Długo kazali czekać swoim kibicom na pierwsze domowe zwycięstwo siatkarze Stali Nysa. I szczerze mówić niewiele wskazywało na to, że uda się to osiągnąć jeszcze w tym roku. A jednak… W ostatnim w 2020 roku meczu Stalowcy sprawili wielką niespodziankę, odprawiając z kwitkiem Skrę Bełchatów.

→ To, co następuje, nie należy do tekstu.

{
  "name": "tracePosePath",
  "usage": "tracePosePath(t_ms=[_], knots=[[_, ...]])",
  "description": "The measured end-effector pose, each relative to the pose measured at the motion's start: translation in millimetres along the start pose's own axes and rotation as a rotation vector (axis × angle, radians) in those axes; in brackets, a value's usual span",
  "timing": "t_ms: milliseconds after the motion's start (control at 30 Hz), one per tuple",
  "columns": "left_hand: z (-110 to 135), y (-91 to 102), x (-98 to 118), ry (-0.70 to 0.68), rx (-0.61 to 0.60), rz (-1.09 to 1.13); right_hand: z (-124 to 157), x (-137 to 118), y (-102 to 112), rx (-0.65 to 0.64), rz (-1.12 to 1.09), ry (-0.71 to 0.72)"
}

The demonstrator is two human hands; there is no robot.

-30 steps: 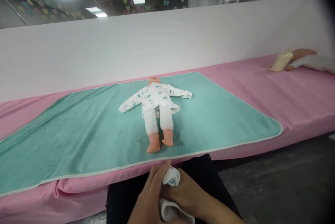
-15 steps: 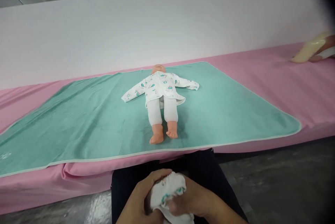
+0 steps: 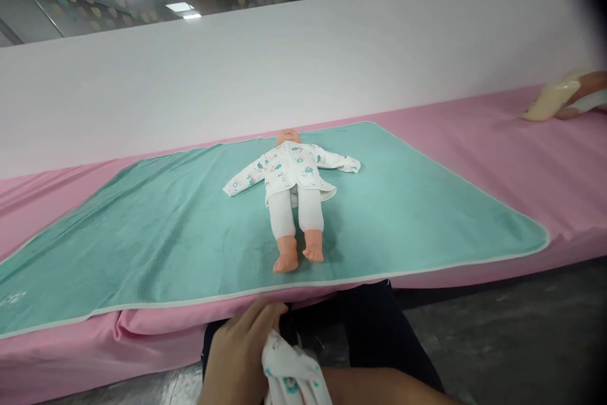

Gospodarze w meczu weszli rewelacyjnie. Pierwsza partia przebiegała pod ich dyktando. Seta zakończył skutecznym atakiem Bućko. Druga i trzecia partia miały podobny przebieg. Warunki dyktowali przyjezdni, wychodząc nawet na 4 punktowe prowadzenie. Później do głosu dochodzili miejscowi. I tak, w drugim secie Ben Tara dał Stali pierwszą piłkę setową (24:22), a partię zakończył skuteczny potrójny blok na Petkovicu. Ostatnia partia to prowadzenie Skry aż do 20 punktu. Później wchodzący z ławki Filip wyprowadził Stal na 23:21. Petković zdołał jeszcze wyrównać na 23:23. Ostatnie słowo miał Zajder, który najpierw atakiem, później zagrywką zakończył seta i cały mecz. Najlepszym zawodnikiem meczu został wybrany właśnie Maciej Zajder. Najwięcej punktów dla Stali zdobył Wassim Ben Tara (16), dla Skry Petković (15). Stal nie zdołała awansować w ligowej tabeli, jednak od skoczyła od ostatniego MKS-u Będzin na sześć punktów.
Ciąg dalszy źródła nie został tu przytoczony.